You left the dust of Earth upon my lips,
O now there’s presence for symbiosis.
Am I such descendant of the once rollers of grain,
bakers of bread, ‘round the fire,
on the edge of the known frontier,
purple skies across Siberia,
or French country-woman on her way
with hair-locks of barley glare?
Was she? . . . the dust?
Now I can write the Book of Woman
from this tasting of the Woman
who had learned the dance of Indo-Europa
in her genetic code,
and it shown about from eye to hips
and smile, like coastal ships cutting waves,
for a night of wine and heavy sleep,
which welcomed me from such a distant journey,
emblazoned with star dust.
So long in my flight
that I should disremember the face of my mother
and take it as this shroud of golden protein
that shelters the forgotten,
but now remembered wind before me.
To question the context of these breaths, here now,
is the reason that man shall go on his quest,
for 15,000 years, at least.
pleading, “why, it is love”
“why, we did not understand it”,
and dying unloved,
counting each second to its next millisecond.
Millennia turned millennia
while opportunity for love passed them by.
But, their cities got bigger,
the sky ashen,
the children older faster,
and quicken to the unloved –
the wasteful death of lives spent consuming products.

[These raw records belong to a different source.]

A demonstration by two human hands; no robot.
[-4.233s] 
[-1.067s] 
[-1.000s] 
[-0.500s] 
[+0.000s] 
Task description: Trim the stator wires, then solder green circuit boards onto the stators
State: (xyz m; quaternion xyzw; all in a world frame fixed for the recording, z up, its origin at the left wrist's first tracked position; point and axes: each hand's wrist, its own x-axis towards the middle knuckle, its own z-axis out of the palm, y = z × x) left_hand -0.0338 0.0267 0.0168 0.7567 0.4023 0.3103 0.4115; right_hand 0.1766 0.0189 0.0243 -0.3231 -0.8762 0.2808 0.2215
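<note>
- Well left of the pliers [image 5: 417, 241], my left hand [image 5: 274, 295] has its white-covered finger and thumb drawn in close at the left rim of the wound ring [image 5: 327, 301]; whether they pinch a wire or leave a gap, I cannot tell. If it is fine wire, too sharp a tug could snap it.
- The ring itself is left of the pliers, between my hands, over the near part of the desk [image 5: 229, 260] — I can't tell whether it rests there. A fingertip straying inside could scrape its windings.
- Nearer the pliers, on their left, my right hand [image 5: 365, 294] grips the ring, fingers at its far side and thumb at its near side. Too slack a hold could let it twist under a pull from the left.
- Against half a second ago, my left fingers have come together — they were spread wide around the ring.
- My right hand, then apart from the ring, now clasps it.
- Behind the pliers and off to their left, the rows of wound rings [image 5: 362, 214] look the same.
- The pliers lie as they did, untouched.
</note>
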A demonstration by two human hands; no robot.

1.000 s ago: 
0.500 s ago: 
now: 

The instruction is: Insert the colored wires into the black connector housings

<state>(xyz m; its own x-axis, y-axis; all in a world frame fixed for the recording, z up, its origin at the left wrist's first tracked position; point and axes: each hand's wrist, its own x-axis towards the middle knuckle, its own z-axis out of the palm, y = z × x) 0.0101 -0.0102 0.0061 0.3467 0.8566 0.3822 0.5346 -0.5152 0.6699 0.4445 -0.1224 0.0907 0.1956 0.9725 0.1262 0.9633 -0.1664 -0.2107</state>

“Ellie Greenleaf Martin, 2017-2129”,
what are these stark lines etched upon stone,
wedges, angled in marble
which meant some sort of syntax
and even I, now on my supposed home,
shall not even understand
that perfect Roman alphabet,
simply unjust to the Barbarians
and their bar-bar phonetics.
After such long absence,
it’s naivety I bring to share with my lover.
What has blown away my memory?
. . . her face?
So, here I go again –
to start life on Earth, 11,033 C.E.
Where the grass has grown again
and Federal buildings decay,
I learn to love.
for greeting me from six thousand year sleep.
You have slept in carbon and waited for me,
the children died in the early 22nd century, I remember.
The planet quit whispering,
I do not understand why humans always yelled.
I was in love once.
committed myself to late night kidney failures,
something in my blood,
dancing between my cells,
like reveries with lace umbrellas,
the soft pink sun of English gardens,
Shall I wear powder on my face?
I lived in the streets of the Kama-Sutra,
walked over stones where the prostitutes resided,
felt sorry for them,
pitied them from the middle class eyes I had then,
felt sorry for myself.
Bless the whores,
thought of them, “more important than religion,
thence to give each man his god”,
for the exchange of pearly nickels
through a worker’s hands,
fleeing the tormented thighs of his wife,
who both know, and sit at home wondering,
“have we really grown this old?”
Before I grew old,
I pledged myself to live out the scenes
I had envisioned with you.
Years of the sun, the crusty bread sun,
that made me feel like a rusty loaf of bread
waiting to be painted,
and years of those late nights,
in a country where I knew no one,
and when I left, knew no one.
stained by the sea,
stained by the sky – stained by stucco.
Stumbled over the language.
Smiled at people
standing under light blue color studies,
corroded smiles of salt smells.
Ate fruit to eat your body,
raised on biblical notions.
Sweat ‘til I would sleep,
and woke up 20 years out of love,
only to find myself naked
with chemical dreams.
Sparkling bottled water, the citrus kiss of a city
built above a Roman port
littered with busted pottery
on the ocean’s floor,
. . . are you waiting to be painted?